Bazen öyle bir şey olur ki, hayata olan bağlılığımız, inancımız, umudumuz derin bir yara alır. O güne kadar bildiğimizi sandıklarımız yerle bir olmuştur. Ve ortada ne yapacağını bilemeyen bir “ben” kalmıştır. “Yeni şeyler öğrenmek için bazen bildik ezberleri unutmak icap eder.” Bir anda cahil kalışın yarası kalbimizi zorlasa da o eski beni öldürüp yeni bir ben inşa etmenin yolu bildiğini unutmaktan geçer. Süreci kendine acımaya bırakmadan, tekamülün eşiklerinden olan yası geçirip taze bir gerçeklik inşa etmek gereklidir. Kitapta da alıntı yapılan yazar Marianne Williamson’ın da dediği gibi; “En derin korkumuz yetersiz olmamız değildir, en derin korkumuz, ölçülemeyecek kadar güçlü olmamızdır. Bizi en çok korkutan karanlığımız değil, ışığımızdır. Kendimize soruyoruz, ben kimim ki parlak, muhteşem, yetenekli olacağım? Sen kim değilsin ki öyle olmayasın?

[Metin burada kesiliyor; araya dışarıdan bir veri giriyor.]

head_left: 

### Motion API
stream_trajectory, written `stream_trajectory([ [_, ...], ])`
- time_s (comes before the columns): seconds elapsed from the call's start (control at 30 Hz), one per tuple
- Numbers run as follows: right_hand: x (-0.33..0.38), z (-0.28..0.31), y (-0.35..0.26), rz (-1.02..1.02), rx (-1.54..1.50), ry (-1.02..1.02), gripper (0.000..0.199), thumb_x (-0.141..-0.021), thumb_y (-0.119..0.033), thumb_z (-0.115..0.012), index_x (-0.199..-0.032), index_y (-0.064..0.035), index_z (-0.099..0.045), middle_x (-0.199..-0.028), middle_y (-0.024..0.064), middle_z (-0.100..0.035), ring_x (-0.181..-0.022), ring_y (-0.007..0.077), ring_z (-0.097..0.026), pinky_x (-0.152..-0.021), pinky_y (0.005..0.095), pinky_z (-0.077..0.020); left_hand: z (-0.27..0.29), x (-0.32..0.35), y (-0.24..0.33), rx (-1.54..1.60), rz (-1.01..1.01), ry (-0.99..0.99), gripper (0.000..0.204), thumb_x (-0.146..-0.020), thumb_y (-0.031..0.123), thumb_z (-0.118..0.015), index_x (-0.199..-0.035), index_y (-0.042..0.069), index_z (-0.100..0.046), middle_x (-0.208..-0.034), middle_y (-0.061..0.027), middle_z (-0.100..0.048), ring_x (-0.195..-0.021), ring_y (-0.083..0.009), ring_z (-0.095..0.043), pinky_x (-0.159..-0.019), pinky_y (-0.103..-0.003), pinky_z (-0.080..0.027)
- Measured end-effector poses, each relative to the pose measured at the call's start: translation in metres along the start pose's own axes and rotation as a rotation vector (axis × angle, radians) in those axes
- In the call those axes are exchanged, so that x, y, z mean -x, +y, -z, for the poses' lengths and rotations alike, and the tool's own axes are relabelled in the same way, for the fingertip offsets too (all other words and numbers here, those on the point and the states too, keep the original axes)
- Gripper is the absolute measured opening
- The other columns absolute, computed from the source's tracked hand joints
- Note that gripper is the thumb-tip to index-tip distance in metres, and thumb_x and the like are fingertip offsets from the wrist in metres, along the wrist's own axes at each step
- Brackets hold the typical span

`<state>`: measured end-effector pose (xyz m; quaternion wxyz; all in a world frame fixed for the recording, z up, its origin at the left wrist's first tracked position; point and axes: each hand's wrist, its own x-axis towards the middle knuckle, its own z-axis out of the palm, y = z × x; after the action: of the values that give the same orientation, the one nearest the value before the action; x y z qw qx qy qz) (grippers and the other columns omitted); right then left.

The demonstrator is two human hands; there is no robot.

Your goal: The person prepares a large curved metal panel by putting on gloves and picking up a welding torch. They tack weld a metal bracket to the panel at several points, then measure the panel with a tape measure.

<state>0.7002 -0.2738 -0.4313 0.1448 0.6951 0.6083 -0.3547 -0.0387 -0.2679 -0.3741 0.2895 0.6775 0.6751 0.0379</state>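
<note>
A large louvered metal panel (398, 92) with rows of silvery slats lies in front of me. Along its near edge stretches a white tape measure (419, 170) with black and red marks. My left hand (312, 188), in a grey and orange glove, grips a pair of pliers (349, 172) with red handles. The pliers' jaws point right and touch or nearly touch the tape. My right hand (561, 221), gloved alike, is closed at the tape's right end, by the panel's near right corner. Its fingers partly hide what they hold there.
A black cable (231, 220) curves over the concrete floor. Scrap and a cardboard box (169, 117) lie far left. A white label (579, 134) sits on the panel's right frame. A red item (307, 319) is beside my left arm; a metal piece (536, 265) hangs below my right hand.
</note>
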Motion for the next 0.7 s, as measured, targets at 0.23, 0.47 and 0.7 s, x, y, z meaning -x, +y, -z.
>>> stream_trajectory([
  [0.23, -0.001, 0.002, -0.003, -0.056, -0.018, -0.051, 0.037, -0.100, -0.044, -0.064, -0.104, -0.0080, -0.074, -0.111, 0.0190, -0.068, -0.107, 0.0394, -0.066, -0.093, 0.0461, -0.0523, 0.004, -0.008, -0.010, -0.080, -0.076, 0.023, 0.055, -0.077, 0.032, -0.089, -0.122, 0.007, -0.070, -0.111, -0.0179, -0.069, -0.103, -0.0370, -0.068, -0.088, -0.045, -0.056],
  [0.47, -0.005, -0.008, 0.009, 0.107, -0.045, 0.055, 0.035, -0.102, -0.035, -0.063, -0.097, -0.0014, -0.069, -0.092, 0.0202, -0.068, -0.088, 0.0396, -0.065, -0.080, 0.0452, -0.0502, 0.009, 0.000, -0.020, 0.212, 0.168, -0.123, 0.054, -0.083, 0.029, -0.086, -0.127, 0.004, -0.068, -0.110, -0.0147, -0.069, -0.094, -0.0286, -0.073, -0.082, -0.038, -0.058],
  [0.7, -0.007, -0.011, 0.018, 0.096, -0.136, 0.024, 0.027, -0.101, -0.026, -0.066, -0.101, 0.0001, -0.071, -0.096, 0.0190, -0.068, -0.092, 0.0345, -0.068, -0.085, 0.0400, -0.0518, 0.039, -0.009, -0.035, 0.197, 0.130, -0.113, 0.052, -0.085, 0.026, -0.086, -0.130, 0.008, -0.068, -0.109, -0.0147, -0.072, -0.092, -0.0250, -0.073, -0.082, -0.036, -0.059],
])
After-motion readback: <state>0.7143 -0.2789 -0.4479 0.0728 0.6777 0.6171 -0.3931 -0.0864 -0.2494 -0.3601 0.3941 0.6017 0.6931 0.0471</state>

Kendi içinde sağlam bir benlik oluşturamamış, iç huzurunu yakalayamamış kişi nereye giderse gitsin mutmain olamayacaktır. Huzur, olmuş olana razı olmaktan geçer. Geçmişin ve geleceğin eksilerini ve artılarını olduğu gibi kabul etmek, geçmiş ve gelecekle kavga etmeden ana odaklanmak, etki alanında elinden geleni yaptıktan sonra geri çekilmeyi bilmek, bahsettiğimiz iç huzurunu yakalamanın en önemli adımıdır. Olanı takmamak yahut hissizleşmek değil kastedilen elbette. “Yaşamda bizi sarsan, dünyamızı altüst eden olaylara onların faillerinden bağımsız bakabilmeyi başardığımızda, bizi şahsi yolumuzdan değil, yolumuza çevirdiklerini görebileceğiz.” Olana razı olmak, tepkisiz kalmak değil, hisleri yok saymadan devam edebilmektir. Farkındalığı artan kişinin huzursuzlukları da huzura dönüşür. “İnsan kendi uçurumlarına bakarken zorlanabilir, başı dönebilir ancak kendi derinliklerini de ancak böyle fark eder.

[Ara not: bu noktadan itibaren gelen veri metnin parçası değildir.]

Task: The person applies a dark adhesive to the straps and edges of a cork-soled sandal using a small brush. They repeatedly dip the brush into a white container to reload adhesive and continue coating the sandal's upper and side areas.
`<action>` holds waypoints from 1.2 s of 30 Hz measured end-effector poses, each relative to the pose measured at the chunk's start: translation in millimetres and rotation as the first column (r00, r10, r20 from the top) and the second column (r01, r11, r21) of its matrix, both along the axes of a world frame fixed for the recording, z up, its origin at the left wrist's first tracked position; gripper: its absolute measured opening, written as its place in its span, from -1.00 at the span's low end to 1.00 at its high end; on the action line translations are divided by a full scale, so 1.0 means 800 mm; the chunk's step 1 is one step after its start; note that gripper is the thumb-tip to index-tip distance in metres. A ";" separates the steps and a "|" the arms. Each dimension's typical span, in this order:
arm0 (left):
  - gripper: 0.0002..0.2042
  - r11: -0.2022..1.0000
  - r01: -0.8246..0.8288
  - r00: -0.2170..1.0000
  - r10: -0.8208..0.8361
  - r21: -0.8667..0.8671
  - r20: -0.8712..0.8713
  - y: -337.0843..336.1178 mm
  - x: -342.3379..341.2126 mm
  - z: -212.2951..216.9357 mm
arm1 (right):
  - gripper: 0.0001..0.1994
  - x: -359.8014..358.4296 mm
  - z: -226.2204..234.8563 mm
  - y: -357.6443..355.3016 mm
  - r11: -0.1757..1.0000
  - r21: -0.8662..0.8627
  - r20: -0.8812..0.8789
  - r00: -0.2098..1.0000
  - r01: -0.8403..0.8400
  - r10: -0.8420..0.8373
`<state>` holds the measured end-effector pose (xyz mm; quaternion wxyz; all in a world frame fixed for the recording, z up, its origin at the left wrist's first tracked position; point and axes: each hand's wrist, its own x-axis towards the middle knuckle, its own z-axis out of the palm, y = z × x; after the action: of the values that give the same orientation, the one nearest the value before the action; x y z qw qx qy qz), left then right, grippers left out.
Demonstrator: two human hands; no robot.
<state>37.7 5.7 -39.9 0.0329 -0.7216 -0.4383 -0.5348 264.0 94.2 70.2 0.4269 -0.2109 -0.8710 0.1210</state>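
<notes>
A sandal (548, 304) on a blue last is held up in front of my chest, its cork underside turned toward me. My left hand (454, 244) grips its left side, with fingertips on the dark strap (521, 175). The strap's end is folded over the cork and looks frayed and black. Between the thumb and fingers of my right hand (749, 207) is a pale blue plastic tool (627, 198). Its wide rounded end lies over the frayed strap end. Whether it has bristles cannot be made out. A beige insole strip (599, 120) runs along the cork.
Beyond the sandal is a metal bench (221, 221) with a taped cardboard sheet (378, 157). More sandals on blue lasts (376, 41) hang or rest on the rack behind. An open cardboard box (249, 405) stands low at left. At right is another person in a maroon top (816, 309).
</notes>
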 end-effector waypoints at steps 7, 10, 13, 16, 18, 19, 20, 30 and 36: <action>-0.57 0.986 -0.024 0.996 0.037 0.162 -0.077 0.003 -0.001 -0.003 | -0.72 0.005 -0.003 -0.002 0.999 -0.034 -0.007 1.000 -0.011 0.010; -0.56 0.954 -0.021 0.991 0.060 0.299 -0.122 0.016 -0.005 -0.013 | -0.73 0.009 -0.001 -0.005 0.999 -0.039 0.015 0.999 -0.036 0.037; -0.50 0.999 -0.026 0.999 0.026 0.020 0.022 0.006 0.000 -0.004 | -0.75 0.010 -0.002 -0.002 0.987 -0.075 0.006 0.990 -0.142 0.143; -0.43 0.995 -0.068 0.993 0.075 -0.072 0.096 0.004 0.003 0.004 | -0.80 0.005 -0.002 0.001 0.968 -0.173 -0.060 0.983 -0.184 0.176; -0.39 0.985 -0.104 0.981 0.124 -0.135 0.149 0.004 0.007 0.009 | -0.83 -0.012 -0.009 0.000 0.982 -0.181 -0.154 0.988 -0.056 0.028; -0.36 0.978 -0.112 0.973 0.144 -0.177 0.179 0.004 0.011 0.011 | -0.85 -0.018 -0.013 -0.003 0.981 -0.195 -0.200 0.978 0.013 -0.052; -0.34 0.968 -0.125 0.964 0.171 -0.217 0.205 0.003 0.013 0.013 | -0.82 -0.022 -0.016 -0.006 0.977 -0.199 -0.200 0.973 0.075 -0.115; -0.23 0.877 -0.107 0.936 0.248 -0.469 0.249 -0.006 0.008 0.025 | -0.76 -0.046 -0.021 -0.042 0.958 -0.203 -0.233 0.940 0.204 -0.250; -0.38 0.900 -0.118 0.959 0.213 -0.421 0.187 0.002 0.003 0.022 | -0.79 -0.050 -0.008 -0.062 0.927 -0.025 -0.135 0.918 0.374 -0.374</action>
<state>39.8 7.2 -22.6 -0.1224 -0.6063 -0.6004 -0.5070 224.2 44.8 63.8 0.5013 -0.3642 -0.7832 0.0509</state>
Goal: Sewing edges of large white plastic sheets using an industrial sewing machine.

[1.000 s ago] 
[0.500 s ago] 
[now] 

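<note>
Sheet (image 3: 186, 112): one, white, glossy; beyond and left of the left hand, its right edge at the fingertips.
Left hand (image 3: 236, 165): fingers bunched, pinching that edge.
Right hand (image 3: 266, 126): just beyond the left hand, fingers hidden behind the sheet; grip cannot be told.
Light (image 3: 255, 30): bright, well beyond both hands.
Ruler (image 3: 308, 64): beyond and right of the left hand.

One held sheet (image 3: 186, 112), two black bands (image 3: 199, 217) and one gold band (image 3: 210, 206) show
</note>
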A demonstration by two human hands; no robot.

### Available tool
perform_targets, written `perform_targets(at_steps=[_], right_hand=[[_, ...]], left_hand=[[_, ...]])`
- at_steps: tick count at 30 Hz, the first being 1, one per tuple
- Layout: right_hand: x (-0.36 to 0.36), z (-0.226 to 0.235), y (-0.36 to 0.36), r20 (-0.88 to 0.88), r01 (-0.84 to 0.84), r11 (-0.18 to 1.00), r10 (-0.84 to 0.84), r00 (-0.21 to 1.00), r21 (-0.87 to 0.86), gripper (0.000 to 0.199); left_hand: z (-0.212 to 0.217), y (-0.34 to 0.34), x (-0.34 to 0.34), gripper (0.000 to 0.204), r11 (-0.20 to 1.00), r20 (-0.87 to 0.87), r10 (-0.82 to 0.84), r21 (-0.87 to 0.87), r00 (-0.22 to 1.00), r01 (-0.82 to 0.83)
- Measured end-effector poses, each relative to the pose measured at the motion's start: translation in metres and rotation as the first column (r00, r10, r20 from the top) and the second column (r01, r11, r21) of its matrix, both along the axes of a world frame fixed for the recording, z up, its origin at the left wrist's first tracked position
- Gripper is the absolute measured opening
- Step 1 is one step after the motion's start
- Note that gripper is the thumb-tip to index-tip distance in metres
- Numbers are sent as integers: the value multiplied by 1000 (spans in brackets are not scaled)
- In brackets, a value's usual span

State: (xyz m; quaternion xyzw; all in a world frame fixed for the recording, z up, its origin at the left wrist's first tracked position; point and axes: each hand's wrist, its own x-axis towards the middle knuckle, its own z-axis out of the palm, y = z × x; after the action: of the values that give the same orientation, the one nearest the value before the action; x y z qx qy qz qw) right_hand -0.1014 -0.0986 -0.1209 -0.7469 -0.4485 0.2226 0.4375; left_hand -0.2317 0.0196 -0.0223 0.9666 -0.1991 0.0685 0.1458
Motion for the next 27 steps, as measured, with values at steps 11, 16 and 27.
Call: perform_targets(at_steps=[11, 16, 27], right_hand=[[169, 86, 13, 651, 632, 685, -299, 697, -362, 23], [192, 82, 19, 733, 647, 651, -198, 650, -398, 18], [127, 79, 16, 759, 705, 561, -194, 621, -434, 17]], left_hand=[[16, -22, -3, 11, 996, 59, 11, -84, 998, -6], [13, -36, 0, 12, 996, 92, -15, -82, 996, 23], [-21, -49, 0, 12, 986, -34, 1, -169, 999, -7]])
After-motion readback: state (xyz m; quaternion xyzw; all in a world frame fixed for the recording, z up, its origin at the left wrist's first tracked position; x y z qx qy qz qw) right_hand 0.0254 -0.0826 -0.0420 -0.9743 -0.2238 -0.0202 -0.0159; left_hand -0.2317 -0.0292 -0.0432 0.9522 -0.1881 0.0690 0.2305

İnsan kendini bulmak için önce kaybetmelidir.” Yokluğu bilinmeyen şeyin varlığının da bir kıymeti harbiyesi olmaz. İnsan ancak kendi değerini fark ettiğinde bir başkasına da değer verebilir. Bütün yollar içimizden ve kendimizle olan ilişkimizin dinamiklerinden geçer. Kendini tanımak için de başkasıyla iletişim kurmak şarttır. İnsan muhatabı tarafından bilinmek ister. “Ben” olmanın yolu muhataplarımızla kurduğumuz ilişkilerde gizlidir. Zira; “İnsan sonsuz bir yankıdır. Ötekinin varlığı benim varlığımın teminatıdır.

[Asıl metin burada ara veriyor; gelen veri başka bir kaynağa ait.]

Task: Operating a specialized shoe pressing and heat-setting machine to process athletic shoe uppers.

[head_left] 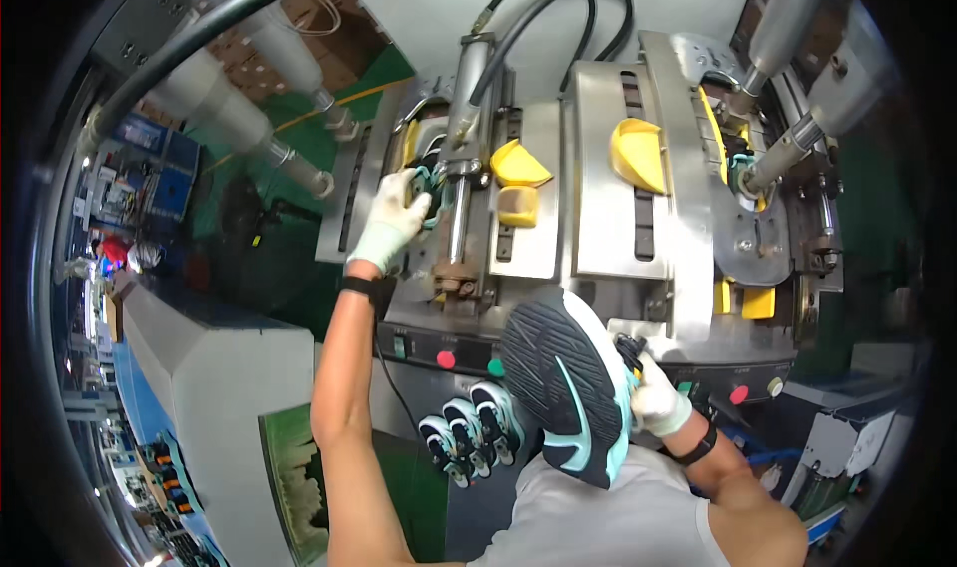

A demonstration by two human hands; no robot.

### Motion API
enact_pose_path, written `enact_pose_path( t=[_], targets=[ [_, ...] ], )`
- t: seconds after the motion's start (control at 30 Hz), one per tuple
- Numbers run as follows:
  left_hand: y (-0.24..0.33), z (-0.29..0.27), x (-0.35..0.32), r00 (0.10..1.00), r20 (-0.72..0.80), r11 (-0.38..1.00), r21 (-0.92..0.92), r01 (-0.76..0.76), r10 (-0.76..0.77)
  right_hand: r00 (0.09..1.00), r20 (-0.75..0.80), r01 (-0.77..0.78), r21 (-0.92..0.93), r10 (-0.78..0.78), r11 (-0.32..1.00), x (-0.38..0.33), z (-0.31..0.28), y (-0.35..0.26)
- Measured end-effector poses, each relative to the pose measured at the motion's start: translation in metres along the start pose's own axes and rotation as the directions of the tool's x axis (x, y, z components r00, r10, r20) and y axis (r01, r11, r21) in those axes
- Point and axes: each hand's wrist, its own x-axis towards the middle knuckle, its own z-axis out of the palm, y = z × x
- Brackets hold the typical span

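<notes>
My right hand [656, 397], in a white glove, is closed on a sneaker [563, 387] held up near my body. Its dark ribbed sole with teal inlays faces up, and white and teal show along its side. To the left, my gloved left hand [395, 216] reaches into the left station of a metal press. Its fingers are closed at the side of a second sneaker [429, 190], dark with teal, partly hidden behind the press cylinder [467, 118].
Yellow pads [520, 165] lie on the steel plates. The right station [748, 253] has slanted cylinders [797, 148] over it. Coloured buttons [447, 360] line the front panel. Several sneakers [472, 429] stand below it. A grey cabinet [234, 387] is at left.
</notes>
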Motion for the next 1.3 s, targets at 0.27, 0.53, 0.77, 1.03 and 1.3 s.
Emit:
enact_pose_path(
  t=[0.27,0.53,0.77,1.03,1.3],
  targets=[
    [-0.088,0.072,0.093,0.936,0.068,0.928,0.175,0.329,-0.345,0.993,-0.002,0.114,0.288,-0.118,0.951,-0.041,-0.04,0.005],
    [-0.017,-0.056,0.026,0.944,-0.062,0.939,0.099,0.328,-0.323,0.998,0.014,-0.06,0.309,0.059,0.949,-0.021,-0.035,0.044],
    [0.016,-0.111,-0.255,0.85,-0.327,0.893,-0.328,0.307,-0.412,0.969,-0.184,0.158,-0.047,-0.164,0.986,0.097,0.067,0.065],
    [-0.014,-0.034,-0.536,0.384,-0.347,0.5,-0.367,0.784,-0.856,0.837,-0.499,-0.112,-0.557,-0.224,0.823,0.391,0.078,0.08],
    [-0.001,0.105,-0.636,0.175,-0.312,0.278,-0.322,0.905,-0.934,0.633,-0.124,-0.356,-0.923,-0.764,-0.145,0.516,0.006,0.104]
  ],
)
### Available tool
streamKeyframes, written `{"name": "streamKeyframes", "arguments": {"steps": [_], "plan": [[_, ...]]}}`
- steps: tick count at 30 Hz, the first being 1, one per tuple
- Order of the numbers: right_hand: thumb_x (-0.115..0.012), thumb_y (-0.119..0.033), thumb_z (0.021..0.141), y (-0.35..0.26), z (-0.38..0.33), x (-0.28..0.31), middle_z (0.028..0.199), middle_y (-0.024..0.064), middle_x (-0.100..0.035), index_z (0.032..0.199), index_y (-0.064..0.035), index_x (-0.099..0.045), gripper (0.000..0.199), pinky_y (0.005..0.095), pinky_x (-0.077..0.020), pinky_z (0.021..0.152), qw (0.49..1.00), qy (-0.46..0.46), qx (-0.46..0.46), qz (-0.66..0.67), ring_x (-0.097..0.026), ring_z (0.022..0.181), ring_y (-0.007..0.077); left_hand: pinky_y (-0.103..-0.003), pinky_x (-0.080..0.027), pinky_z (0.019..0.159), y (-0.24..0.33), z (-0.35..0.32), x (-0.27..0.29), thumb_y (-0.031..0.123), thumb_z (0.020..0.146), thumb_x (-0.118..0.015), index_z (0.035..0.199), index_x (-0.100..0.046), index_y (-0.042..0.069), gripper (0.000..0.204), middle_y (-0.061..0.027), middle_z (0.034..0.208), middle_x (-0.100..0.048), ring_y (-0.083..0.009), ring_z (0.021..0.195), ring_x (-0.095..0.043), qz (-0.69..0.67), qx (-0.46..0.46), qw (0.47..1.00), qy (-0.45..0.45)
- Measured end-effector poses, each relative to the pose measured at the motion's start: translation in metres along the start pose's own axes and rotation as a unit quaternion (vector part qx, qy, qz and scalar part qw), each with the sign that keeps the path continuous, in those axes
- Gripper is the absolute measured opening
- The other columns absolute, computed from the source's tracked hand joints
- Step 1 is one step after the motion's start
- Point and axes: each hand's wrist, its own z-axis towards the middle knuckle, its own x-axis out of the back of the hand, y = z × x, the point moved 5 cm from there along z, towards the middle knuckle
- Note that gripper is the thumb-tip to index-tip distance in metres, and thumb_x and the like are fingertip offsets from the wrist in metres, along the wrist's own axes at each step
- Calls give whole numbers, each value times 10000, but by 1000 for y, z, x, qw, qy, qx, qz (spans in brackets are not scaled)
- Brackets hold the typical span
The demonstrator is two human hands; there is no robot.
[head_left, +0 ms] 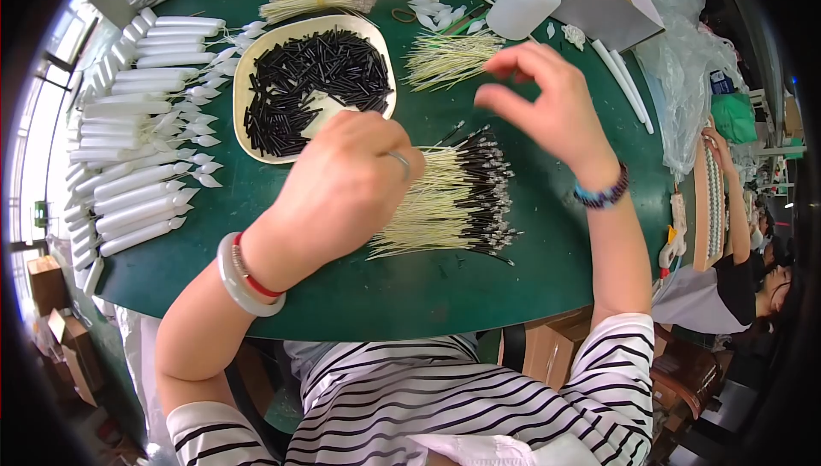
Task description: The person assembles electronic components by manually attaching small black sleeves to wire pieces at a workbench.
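Observation:
My left hand [352, 179] is closed, knuckles up, at the near right rim of a cream tray [242, 124] full of short black tubes [333, 68]. Its fingertips are hidden, so what they pinch, if anything, does not show. Partly under this hand lies a row of pale yellow wires [428, 205], many with black sleeves and small tips at their right ends [489, 192]. Farther back, my right hand [547, 103] hovers with thumb and fingers apart, nothing seen between them. Close to its fingertips is a loose pile of bare pale wires [445, 60].
White candle-shaped pieces with flame tips [141, 141] fill the left side. Behind the tray lies a tied wire bundle [321, 0]. A white squeeze bottle [523, 6], a grey box [599, 0] and white tubes [623, 85] stand or lie at back right. Another person's arm [735, 201] is far right.

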Motion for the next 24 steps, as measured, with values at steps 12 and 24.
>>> {"name": "streamKeyframes", "arguments": {"steps": [12, 24], "plan": [[-641, -95, 823, 36, 2, -17, 875, 91, -594, 912, -21, -561, 141, 377, -472, 738, 978, 33, 32, -202, -579, 833, 283, -317, -494, 668, -61, -5, 37, 72, 756, -687, 878, -687, -17, 150, -121, 862, -652, -252, 745, -623, 43, 174, 984, 10], [-614, 16, 804, 21, -8, -15, 974, 105, -594, 992, -17, -596, 191, 371, -506, 733, 986, 31, 50, -156, -605, 846, 303, -348, -499, 706, -62, 7, 12, 80, 751, -676, 825, -652, -18, 125, -132, 833, -625, -280, 788, -613, 28, 172, 984, -39]]}}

Fikren ve hissen insanı menfi manada yoran ve doyuran bir eser. Her iyileşme yüzleşmeyledir. İnsanı kendiyle yüzleştiren bu kitap okudum bitti denilecek gibi değil de zaman zaman bir büyüğe danışır gibi ele alıp istifade edilebilecek bir anlatıma sahip. Son sayfadan kendiliğimizi deneyimleyebileceğimiz bir soruyla bitirelim; “Eğer hayatınız yakından tanıdığınız birinin hayatı olsaydı onunla yoldaşlık etmekten memnun olur muydunuz?"